Instructions for the task:
Quote exactly and only this range of lines in the data below: the line that holds "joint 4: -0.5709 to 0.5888" to the line that holds "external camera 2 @", both included.

Collected data entries

◇ ◇ ◇ ◇ ◇ ◇ ◇

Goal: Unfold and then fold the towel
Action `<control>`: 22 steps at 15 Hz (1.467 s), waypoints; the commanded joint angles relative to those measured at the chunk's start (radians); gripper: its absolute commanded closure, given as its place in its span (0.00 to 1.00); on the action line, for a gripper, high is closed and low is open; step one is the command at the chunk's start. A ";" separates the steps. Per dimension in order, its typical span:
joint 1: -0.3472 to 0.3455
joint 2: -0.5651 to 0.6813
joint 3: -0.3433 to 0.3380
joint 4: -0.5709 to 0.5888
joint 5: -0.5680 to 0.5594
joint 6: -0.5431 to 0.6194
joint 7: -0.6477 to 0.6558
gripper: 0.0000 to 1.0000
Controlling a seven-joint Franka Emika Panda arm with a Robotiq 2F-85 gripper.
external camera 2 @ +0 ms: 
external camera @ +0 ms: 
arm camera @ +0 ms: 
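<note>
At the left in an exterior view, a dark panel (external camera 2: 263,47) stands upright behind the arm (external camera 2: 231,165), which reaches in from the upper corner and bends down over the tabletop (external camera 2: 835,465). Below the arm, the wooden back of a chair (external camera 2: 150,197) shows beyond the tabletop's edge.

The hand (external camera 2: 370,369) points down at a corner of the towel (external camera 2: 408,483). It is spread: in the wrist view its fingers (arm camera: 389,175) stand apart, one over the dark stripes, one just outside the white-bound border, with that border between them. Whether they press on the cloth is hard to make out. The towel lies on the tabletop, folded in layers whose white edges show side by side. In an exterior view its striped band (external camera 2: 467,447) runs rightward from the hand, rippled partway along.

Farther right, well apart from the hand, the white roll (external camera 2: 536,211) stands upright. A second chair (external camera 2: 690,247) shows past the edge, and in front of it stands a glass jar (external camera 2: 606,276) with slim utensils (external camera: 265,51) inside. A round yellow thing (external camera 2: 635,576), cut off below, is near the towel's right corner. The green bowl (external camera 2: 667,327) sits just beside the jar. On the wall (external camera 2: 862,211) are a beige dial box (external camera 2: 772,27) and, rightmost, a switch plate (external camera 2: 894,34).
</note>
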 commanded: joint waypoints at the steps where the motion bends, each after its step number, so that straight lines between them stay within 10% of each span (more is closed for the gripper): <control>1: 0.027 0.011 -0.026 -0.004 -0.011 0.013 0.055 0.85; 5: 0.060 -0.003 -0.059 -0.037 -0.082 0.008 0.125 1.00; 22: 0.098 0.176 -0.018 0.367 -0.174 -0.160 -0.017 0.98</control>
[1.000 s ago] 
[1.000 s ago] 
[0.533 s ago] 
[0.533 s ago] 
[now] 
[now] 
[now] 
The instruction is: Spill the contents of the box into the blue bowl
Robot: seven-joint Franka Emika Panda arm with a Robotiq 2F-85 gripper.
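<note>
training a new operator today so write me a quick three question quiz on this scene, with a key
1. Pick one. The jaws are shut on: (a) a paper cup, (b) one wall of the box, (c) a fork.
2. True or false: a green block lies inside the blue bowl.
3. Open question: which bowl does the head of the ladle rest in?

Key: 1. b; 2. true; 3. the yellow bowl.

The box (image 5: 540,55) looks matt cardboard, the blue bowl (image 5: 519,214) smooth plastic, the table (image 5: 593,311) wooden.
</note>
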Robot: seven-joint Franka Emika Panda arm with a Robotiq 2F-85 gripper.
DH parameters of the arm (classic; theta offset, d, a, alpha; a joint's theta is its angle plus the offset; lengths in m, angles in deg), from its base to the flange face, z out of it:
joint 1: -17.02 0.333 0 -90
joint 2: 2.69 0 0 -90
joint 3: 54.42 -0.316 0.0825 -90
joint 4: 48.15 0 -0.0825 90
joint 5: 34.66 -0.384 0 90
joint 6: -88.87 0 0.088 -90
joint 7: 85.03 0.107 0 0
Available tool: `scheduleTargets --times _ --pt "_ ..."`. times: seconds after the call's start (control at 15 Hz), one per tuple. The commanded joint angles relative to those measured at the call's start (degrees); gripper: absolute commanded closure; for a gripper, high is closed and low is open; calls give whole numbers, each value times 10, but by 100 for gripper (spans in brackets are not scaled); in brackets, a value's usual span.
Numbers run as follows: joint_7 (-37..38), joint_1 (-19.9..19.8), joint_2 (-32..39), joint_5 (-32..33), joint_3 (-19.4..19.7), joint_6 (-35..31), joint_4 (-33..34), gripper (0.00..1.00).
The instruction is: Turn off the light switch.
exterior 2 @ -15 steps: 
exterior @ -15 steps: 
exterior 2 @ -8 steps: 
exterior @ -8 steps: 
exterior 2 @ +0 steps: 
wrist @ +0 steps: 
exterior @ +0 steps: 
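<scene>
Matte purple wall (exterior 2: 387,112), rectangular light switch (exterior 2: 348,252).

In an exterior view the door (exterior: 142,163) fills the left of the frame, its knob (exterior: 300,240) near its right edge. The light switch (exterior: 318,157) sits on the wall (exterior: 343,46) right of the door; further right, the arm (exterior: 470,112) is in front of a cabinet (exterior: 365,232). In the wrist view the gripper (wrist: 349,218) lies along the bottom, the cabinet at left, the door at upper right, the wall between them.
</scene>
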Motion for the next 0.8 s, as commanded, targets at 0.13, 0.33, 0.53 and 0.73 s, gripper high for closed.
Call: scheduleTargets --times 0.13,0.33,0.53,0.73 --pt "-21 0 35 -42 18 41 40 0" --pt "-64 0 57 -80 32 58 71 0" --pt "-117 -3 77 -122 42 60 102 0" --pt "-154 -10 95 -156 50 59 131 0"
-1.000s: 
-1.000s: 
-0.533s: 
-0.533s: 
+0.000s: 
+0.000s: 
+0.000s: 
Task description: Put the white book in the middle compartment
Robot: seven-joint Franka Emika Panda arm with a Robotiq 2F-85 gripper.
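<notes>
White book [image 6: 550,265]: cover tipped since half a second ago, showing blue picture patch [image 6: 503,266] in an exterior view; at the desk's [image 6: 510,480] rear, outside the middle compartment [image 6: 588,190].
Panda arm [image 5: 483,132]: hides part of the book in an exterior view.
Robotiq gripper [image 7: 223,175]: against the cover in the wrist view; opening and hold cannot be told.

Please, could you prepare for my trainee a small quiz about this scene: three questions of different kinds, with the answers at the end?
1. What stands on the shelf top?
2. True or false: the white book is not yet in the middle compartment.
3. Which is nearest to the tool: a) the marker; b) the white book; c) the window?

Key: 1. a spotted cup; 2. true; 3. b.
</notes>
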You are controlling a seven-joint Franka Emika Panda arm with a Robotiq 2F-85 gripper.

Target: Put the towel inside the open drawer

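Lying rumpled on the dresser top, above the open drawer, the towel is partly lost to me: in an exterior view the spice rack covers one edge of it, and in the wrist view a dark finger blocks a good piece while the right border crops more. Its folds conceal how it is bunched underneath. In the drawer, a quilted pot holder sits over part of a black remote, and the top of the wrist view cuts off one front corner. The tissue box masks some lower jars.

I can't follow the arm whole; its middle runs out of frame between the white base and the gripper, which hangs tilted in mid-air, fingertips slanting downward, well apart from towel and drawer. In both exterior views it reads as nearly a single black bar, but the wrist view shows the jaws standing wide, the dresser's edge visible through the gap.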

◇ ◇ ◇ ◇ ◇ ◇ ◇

Exercise solution:
joint 4: -0.5709 to 0.5888
joint 5: -0.5680 to 0.5594
joint 6: -0.5431 to 0.6194
joint 7: -0.6477 to 0.6558
gripper: 0.0000 to 1.0000
Controlling a seven-joint Franka Emika Panda arm with a Robotiq 2F-85 gripper.
external camera 2 @ +0 ms: 

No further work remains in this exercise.